### [WORK REQUEST]
Could you please retype all of the data below exactly?

### [GIVEN DATA]

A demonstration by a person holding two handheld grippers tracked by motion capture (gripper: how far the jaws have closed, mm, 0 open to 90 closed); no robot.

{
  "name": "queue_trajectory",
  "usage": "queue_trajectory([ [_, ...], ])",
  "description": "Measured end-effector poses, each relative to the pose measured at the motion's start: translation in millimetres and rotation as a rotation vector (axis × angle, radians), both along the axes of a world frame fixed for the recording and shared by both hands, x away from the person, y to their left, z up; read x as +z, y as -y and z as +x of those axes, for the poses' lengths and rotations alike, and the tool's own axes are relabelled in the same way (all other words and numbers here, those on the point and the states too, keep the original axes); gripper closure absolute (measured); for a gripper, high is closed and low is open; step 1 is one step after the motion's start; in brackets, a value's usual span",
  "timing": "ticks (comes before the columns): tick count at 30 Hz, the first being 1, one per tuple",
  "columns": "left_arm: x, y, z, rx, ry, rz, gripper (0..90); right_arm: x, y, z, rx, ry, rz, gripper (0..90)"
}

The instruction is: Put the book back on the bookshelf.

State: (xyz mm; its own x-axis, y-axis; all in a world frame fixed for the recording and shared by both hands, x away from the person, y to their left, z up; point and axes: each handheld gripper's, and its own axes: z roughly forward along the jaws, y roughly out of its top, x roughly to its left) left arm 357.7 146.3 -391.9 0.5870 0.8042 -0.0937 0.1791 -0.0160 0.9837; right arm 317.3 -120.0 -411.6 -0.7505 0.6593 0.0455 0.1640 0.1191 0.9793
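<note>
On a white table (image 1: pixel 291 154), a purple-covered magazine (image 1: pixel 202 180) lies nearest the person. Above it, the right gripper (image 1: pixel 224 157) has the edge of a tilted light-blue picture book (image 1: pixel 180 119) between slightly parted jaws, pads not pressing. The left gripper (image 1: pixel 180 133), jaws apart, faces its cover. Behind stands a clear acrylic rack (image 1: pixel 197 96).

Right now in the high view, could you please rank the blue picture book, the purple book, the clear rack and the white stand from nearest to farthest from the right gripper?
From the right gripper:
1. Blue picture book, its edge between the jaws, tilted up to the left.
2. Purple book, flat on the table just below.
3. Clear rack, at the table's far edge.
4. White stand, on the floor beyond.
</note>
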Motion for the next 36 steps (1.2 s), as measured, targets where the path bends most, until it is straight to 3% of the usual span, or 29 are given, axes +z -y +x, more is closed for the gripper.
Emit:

### [TASK RESPONSE]
A demonstration by a person holding two handheld grippers tracked by motion capture (gripper: how far the jaws have closed, mm, 0 open to 90 closed); no robot.

{
  "name": "queue_trajectory",
  "usage": "queue_trajectory([ [_, ...], ])",
  "description": "Measured end-effector poses, each relative to the pose measured at the motion's start: translation in millimetres and rotation as a rotation vector (axis × angle, radians), both along the axes of a world frame fixed for the recording and shared by both hands, x away from the person, y to their left, z up; read x as +z, y as -y and z as +x of those axes, for the poses' lengths and rotations alike, and the tool's own axes are relabelled in the same way (all other words and numbers here, those on the point and the states too, keep the original axes); gripper closure absolute (measured); for a gripper, high is closed and low is open; step 1 is one step after the motion's start; in brackets, a value's usual span",
  "timing": "ticks (comes before the columns): tick count at 30 Hz, the first being 1, one per tuple",
  "columns": "left_arm: x, y, z, rx, ry, rz, gripper (0..90); right_arm: x, y, z, rx, ry, rz, gripper (0..90)"
}

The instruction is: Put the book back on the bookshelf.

State: (xyz mm; its own x-axis, y-axis; all in a world frame fixed for the recording and shared by both hands, x away from the person, y to their left, z up; point and axes: each handheld gripper's, and its own axes: z roughly forward along the jaws, y roughly out of its top, x roughly to its left) left arm 357.7 146.3 -391.9 0.5870 0.8042 -0.0937 0.1791 -0.0160 0.9837; right arm 317.3 -120.0 -411.6 -0.7505 0.6593 0.0455 0.1640 0.1191 0.9793
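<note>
On a white table (image 1: pixel 291 154), a purple-covered magazine (image 1: pixel 202 180) lies nearest the person. Above it, the right gripper (image 1: pixel 224 157) has the edge of a tilted light-blue picture book (image 1: pixel 180 119) between slightly parted jaws, pads not pressing. The left gripper (image 1: pixel 180 133), jaws apart, faces its cover. Behind stands a clear acrylic rack (image 1: pixel 197 96).

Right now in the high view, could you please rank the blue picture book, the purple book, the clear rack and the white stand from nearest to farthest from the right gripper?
From the right gripper:
1. Blue picture book, its edge between the jaws, tilted up to the left.
2. Purple book, flat on the table just below.
3. Clear rack, at the table's far edge.
4. White stand, on the floor beyond.
</note>
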Motion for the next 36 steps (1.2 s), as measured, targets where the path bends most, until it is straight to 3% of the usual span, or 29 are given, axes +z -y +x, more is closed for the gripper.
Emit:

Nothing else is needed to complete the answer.